Miller looked up. ‘First impression?’
‘The first thing you felt.’
‘First thing I felt was like someone had punched me in the chest.’ He raised his fist and thumped a point in the middle of his ribcage. ‘Like someone hit me with a baseball bat. That’s what I felt.’
‘And did you move through the scene, or did you survey the scene from a stationary point?’
‘Stationary . . . like we were taught. Always survey the scene from a stationary point . . . look for anomalies, things out of place. Look for the obvious before anything else.’
‘And?’
‘The ribbon, of course.’
Killarney nodded. ‘Yes . . . the ribbon, the tag. And then?’
‘The smell of lavender.’
‘No doubt?’
‘No, it was lavender . . . same as the other two.’
‘You were at the other two?’ Killarney asked.
‘No,’ Miller said. ‘I just happened to be on duty when the first one occurred. I wasn’t officially assigned to this case. I did see the preliminary file on the third however, and then last night, this most recent one . . .’
‘Who was present at the second?’ Killarney asked.

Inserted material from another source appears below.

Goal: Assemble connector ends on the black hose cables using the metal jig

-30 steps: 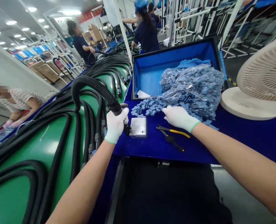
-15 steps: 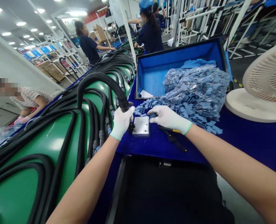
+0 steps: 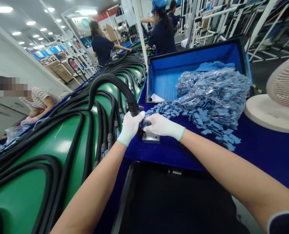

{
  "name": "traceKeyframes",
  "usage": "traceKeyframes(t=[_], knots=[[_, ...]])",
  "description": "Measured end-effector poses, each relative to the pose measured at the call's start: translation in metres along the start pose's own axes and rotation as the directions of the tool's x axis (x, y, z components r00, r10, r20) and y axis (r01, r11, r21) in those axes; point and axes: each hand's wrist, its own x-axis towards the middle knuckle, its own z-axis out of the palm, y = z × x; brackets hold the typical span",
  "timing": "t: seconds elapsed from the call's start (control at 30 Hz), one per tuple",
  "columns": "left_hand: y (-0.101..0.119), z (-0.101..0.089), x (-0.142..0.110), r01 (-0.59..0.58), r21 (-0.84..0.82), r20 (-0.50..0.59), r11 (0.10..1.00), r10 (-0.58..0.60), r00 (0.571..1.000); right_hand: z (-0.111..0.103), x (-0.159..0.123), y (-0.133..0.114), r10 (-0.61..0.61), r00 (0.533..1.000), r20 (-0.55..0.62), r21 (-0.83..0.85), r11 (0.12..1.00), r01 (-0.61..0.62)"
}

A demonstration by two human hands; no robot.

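Observation:
White-gloved, my left hand (image 3: 130, 127) is wrapped round the end fitting of a black corrugated hose (image 3: 121, 85), which arches up and away to the left. My right hand (image 3: 156, 124), gloved too, is closed at the fingertips on a small blue plastic piece (image 3: 145, 124). It presses this piece close against the dark fitting beside my left fingers; the exact contact is hidden. Below both hands sits a metal block (image 3: 151, 139), partly covered by my right hand. Loose blue plastic pieces (image 3: 200, 118) lie just beyond the right hand.
A blue crate (image 3: 162, 79) and a clear bag of blue pieces (image 3: 215, 92) stand behind. Black hoses lie on a green surface (image 3: 68, 143) at left. A fan (image 3: 268, 110) is at far right. Several co-workers are around the line, one person (image 3: 40, 99) at left.
My right hand has moved left with the small blue plastic piece, from beside the metal block to the hose end in my left hand. The view has shifted slightly.

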Motion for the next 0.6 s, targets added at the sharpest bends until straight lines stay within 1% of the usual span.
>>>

‘Second one came under the Fourth Precinct,’ Miller said. ‘None of us dealt with that one.’
‘And the third . . .’ Killarney glanced at the pages on the desk beside him. ‘Barbara Lee . . . any of you present at that one?’
Carl Oliver, seated to Miller’s right, raised his hand. ‘Me and my partner, Chris Metz.’
Metz also raised his hand to identify himself, and added, ‘That, officially, fell under the Sixth’s jurisdiction, but they didn’t have anyone free so we were called in.’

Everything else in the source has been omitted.